Task details
In the records below, which lines include "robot"? Copy them.

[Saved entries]
- - - - -
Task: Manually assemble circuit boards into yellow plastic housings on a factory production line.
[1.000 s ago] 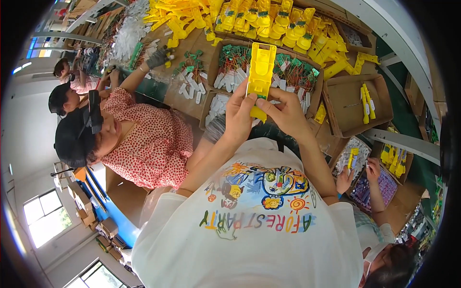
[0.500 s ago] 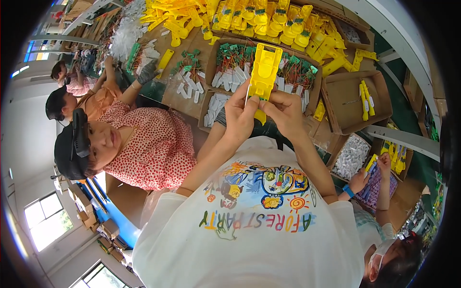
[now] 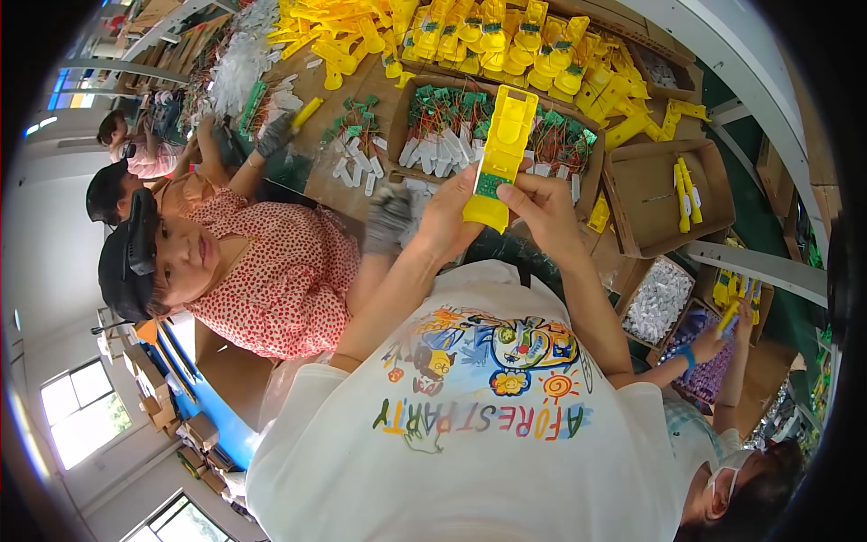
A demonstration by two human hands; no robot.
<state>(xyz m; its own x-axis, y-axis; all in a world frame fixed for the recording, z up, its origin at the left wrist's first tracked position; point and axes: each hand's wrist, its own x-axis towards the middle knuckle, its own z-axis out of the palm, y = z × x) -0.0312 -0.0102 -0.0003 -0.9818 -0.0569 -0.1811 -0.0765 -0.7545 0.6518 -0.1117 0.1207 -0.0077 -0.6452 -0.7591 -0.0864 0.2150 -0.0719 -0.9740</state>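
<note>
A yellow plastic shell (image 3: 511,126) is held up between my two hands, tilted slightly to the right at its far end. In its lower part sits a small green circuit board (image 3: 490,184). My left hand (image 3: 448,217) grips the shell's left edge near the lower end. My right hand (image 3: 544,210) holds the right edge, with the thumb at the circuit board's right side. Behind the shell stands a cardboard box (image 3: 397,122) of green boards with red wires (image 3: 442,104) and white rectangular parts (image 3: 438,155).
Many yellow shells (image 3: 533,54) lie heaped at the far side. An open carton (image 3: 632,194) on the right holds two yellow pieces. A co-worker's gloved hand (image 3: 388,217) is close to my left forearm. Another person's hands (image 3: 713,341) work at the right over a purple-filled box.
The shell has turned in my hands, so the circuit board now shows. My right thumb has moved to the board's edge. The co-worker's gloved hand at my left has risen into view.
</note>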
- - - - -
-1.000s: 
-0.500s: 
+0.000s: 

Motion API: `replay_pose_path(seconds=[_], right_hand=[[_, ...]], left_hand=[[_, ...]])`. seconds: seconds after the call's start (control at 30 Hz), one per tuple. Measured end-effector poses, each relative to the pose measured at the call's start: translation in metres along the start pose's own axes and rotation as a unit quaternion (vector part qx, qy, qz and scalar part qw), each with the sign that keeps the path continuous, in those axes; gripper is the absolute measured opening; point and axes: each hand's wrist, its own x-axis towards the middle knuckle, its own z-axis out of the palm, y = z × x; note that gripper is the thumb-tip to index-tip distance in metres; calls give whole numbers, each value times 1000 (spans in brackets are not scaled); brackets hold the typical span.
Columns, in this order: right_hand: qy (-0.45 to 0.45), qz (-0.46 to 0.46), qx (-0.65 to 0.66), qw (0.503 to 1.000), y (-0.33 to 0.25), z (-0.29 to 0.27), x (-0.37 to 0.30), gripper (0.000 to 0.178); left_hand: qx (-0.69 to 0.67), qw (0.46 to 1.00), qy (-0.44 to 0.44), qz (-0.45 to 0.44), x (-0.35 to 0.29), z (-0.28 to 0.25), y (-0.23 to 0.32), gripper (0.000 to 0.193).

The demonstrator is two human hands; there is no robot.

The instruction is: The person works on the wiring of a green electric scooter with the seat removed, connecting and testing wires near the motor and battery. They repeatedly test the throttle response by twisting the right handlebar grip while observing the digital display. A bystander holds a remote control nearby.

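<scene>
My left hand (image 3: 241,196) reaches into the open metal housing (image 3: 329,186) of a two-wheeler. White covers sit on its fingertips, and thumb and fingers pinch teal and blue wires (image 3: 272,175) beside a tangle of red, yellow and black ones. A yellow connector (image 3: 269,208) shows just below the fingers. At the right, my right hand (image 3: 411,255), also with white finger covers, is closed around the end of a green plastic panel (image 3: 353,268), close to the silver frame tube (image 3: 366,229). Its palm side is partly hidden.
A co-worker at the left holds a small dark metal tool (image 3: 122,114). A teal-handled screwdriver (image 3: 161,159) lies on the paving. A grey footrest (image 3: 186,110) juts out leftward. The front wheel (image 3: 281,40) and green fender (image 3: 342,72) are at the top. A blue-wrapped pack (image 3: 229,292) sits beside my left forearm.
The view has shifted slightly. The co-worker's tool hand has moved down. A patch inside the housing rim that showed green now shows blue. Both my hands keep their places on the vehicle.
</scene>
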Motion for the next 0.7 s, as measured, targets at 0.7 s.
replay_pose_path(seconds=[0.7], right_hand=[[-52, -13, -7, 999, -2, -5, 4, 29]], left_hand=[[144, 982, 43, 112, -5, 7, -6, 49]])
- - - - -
Solution to this problem
A demonstration by two human hands; no robot.
The demonstrator is two human hands; there is no robot.

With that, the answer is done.